Qu’est ce qui t’inspire ?
En tant qu’artiste, il est nécessaire d’être constamment inspiré, d’être ouvert à tout ce qui peut amplifier la créativité. Le tout est de se nourrir de ce qui nous entoure, en ce qui me concerne il s’agit de ma famille, des gens que je rencontre, de la nature très présente dans mon travail… L’inspiration est partout, tout le temps.

Quelles sont tes références ?
Les films d’Alfred Hitchcock, notamment la scène finale de La Mort aux trousses. La vision de cette fille habillée de rouge, dans les roches bleues, est sublime. Je suis également très attachée à l’oeuvre de Pedro Almodovar, pour la façon dont il aborde la féminité, les relations matriarcales, et son sens de l’intrigue. Côté littérature, La petite histoire des couleurs de Michel Pastoureau m’a récemment fascinée.

Tes trois adresses fétiches ?
- Le Parc de Bercy, à Paris, un lieu magnifique qui m’évoque la campagne.
- Le Musée Matisse de Nice.
- Chez Gracias Madre, à Los Angeles, un restaurant mexicain vegan.

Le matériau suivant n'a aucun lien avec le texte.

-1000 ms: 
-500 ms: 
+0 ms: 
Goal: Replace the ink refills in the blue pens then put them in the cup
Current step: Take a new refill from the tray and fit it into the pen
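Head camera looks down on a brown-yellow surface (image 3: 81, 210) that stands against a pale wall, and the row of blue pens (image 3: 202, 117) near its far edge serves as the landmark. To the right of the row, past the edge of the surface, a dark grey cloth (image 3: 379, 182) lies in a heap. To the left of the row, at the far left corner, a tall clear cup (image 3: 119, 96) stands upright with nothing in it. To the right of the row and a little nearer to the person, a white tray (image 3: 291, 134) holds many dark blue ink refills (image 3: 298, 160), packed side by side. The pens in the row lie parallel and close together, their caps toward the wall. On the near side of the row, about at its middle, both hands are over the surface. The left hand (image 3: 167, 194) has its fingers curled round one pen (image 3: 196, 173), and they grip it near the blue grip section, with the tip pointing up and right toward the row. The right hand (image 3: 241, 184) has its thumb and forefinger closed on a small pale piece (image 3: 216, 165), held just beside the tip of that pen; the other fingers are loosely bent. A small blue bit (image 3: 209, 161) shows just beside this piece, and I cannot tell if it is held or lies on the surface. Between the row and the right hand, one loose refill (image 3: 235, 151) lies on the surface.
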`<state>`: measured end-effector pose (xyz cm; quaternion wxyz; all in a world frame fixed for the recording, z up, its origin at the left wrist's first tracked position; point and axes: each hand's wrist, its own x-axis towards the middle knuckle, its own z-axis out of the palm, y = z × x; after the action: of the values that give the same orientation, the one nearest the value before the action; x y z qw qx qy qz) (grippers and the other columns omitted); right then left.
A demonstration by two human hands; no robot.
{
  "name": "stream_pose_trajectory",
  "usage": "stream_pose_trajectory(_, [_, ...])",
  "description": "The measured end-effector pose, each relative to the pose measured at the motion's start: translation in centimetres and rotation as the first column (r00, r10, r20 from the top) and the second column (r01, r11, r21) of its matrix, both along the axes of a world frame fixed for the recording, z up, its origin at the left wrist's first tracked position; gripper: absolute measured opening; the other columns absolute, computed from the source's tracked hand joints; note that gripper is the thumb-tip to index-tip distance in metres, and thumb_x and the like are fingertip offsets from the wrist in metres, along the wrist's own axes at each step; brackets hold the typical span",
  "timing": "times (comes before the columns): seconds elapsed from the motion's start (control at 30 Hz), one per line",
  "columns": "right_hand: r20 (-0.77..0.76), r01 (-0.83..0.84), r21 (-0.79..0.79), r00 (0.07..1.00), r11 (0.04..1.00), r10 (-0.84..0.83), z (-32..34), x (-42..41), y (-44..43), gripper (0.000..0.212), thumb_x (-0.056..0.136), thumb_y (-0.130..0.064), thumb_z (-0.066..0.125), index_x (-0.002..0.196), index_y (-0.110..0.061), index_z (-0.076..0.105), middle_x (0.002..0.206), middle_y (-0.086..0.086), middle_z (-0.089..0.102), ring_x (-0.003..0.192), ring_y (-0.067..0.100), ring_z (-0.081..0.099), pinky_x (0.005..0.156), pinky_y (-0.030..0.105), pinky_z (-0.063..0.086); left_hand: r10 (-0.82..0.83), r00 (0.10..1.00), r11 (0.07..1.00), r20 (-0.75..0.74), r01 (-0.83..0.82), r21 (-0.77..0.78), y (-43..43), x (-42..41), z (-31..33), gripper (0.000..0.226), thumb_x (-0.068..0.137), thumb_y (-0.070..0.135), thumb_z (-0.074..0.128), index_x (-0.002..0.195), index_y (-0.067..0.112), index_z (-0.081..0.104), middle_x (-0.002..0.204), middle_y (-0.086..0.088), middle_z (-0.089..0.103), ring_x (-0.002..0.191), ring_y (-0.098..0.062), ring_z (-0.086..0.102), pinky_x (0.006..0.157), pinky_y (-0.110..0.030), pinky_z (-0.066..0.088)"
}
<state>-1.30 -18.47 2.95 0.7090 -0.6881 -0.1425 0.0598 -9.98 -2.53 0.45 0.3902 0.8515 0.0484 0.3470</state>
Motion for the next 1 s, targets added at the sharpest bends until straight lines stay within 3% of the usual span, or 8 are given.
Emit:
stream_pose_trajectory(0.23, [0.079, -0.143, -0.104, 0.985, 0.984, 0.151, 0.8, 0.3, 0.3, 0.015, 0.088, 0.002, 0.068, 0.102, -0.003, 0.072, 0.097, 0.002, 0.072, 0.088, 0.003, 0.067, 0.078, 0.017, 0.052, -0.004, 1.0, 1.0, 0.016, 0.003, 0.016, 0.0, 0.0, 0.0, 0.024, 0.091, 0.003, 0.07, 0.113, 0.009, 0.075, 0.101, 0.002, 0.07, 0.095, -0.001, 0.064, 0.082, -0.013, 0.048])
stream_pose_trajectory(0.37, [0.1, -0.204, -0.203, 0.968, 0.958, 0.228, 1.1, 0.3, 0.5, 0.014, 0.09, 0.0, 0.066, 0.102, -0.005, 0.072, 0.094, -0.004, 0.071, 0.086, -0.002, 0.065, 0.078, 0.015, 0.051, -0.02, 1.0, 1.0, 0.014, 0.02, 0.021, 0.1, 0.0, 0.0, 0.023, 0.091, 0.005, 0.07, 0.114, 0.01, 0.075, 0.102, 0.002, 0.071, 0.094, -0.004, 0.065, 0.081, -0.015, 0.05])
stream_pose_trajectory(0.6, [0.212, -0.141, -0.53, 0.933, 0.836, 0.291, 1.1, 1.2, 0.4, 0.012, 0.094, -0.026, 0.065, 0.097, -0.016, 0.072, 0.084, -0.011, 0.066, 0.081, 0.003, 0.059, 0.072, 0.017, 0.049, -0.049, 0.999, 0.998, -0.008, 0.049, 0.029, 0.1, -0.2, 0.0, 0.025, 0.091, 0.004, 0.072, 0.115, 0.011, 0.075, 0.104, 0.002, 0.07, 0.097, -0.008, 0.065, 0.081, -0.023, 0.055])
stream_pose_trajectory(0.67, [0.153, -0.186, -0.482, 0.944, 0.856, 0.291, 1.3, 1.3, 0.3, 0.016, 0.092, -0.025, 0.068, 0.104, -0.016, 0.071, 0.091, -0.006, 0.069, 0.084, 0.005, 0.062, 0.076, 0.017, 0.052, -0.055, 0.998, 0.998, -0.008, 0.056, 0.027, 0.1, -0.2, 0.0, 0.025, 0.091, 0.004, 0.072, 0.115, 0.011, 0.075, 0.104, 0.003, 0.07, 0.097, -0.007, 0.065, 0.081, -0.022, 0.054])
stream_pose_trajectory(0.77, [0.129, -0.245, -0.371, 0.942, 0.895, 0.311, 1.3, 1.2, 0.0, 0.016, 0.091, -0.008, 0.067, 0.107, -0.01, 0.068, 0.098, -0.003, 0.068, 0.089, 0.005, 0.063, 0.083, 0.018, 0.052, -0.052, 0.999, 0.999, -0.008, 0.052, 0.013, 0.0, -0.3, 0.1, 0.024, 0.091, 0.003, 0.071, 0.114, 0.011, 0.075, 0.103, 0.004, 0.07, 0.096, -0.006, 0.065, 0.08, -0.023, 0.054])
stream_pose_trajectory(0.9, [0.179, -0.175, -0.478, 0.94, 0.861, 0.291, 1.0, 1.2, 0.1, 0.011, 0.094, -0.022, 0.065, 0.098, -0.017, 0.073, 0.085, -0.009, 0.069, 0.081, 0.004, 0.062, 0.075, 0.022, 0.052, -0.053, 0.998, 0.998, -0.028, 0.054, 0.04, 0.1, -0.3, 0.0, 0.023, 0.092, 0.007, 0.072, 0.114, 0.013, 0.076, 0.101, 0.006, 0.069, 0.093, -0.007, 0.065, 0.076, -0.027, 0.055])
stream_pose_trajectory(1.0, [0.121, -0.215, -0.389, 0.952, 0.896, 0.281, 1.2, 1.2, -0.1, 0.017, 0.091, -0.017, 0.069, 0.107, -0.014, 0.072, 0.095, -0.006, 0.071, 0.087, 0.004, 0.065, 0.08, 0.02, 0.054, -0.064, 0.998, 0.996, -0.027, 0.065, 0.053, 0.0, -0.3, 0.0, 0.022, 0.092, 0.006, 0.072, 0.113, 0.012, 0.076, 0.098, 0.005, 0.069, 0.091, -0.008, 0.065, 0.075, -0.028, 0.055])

Quelle est ta relation à la mode ?
Elle m'a toujours attirée. Petite, je regardais les défilés en boucle sur le cable, j’ai ensuite découvert le travail de Raf Simons, notamment pour Dior, qui m’a beaucoup marqué par ses formes et ses couleurs. La façon qu’ont les créateurs d’étudier les combinaisons de formes, de couleurs et de matières est très inspirante.

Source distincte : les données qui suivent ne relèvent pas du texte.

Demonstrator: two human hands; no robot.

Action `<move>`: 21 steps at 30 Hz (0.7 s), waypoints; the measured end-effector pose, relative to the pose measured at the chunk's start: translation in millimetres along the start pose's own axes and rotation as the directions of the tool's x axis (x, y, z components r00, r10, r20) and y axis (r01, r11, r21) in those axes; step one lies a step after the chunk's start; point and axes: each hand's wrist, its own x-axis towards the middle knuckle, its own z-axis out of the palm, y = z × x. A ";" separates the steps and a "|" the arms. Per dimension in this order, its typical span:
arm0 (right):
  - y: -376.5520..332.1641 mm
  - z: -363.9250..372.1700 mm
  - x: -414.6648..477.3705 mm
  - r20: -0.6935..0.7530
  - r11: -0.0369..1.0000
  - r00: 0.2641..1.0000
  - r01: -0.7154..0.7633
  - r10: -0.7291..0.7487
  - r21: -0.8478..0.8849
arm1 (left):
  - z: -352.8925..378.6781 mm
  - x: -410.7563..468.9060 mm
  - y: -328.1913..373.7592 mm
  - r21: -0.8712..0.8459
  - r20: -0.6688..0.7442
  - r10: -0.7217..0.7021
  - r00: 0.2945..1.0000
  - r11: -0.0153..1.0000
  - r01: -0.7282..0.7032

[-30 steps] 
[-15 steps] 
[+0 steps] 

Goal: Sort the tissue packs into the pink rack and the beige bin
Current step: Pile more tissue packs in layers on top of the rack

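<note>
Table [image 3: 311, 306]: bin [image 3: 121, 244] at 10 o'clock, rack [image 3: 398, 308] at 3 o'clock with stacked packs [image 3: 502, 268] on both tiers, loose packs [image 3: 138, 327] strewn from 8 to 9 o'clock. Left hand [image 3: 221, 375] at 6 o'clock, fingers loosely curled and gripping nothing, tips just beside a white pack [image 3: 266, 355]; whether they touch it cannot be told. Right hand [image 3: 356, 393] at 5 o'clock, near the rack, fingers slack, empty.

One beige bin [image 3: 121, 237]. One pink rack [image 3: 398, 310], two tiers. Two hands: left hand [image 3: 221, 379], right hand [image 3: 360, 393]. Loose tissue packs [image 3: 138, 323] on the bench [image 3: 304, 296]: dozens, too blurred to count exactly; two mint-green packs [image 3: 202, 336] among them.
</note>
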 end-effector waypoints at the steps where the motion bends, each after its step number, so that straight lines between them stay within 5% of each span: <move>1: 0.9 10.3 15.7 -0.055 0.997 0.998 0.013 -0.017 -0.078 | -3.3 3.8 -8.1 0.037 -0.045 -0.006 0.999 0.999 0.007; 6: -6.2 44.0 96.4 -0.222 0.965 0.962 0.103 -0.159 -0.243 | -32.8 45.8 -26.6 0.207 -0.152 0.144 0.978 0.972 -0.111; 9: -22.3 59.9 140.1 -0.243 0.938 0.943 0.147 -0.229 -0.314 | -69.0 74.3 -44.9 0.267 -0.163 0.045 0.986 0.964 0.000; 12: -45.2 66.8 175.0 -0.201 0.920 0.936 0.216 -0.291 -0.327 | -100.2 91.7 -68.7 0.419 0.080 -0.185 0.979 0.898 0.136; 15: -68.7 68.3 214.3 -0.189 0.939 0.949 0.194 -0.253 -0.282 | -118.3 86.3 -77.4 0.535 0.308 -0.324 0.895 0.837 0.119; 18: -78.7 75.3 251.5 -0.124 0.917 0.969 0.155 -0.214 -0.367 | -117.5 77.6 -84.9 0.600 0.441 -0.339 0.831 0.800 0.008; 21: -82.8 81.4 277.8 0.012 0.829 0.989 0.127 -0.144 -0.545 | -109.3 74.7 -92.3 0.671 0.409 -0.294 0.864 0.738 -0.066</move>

Comment définis-tu ton style ?
Je mise avant tout, et depuis toujours, sur la simplicité et le confort, mais en faisant toujours très attention aux couleurs. Elles font toute la différence. Les basiques aux teintes pauvres ne m’intéressent pas, j’aime au contraire expérimenter des mélanges de motifs et de nuances.

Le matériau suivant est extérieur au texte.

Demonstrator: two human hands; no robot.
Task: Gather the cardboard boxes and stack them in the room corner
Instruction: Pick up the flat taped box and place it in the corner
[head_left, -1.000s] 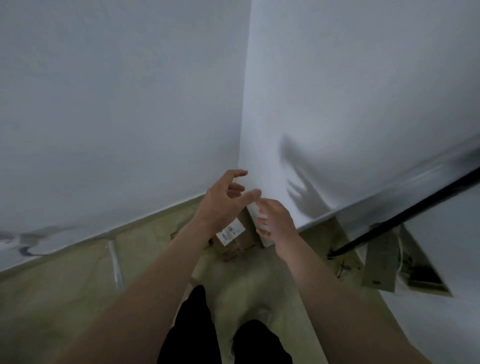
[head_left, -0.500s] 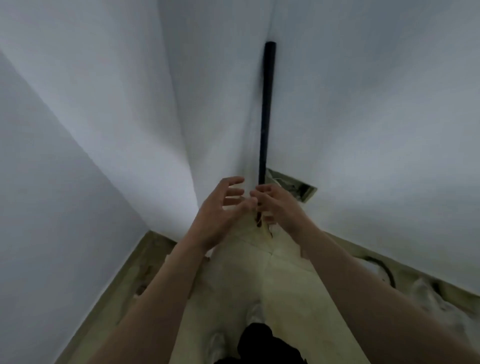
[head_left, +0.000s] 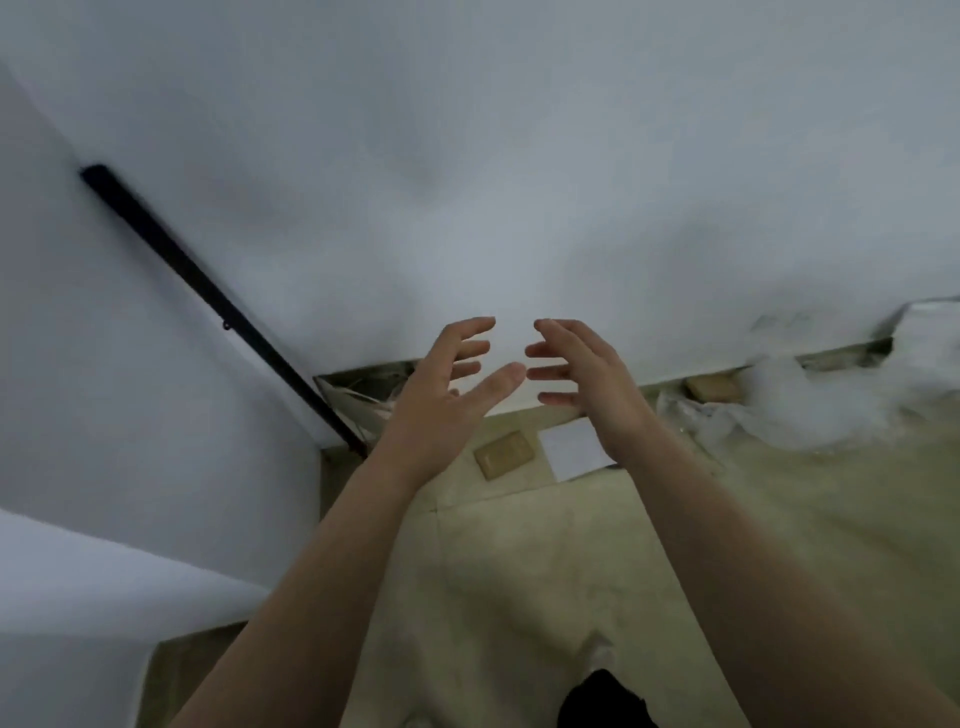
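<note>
- Two bare hands are up in front of us, the left hand (head_left: 447, 400) and the right hand (head_left: 587, 384) facing each other with fingers (head_left: 470, 326) spread wide and holding nothing.
- Below them on the floor (head_left: 519, 571) lies a small flat brown box (head_left: 504, 453), just beside a white sheet or flat white box (head_left: 571, 448); we cannot tell which.
- Another brown box (head_left: 714, 388) sits against the foot of the wall (head_left: 519, 182), half tucked beside crumpled clear plastic wrap (head_left: 789, 410) to the right.
- We judge both brown boxes still waiting to be gathered; no stack shows in this view.
- As containers, the boxes look shut, and what is inside them we cannot tell.
- Risk one: the view is blurred, so a quick reach could miss the thin flat box or pick up the white piece with it.
- Risk two: the plastic wrap could snag or come along with the far box, or slip underfoot.
- Risk three: a black pole (head_left: 218, 306) leans along the left wall down to a gap with debris (head_left: 363, 395); bumping it while stooping could knock it over.
</note>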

“ Mon quotidien fait partie de mon processus créatif”

Que t’évoque le mot « rouge » ?
Il m'évoque mon travail, dans lequel il a une place importante. J'en applique une sous-couche en fond de toutes mes toiles, de façon à faire vivre les couleur

Et la marque Rouje ?
Une certaine liberté dans la façon de porter le vêtement, qui met forcément en valeur. Je n’ai pas un style vestimentaire que l’on peut qualifier de très féminin, mais je me suis sentie particulièrement féminine en portant l’ensemble jupe et top à fleurs.

Quelles sont tes prochaines actualités ?
J’expose en ce moment à la Galerie M de Toulouse et prépare des expositions à Berlin, à San Francisco et sur la plage de Guéthary, prévue pour cet été.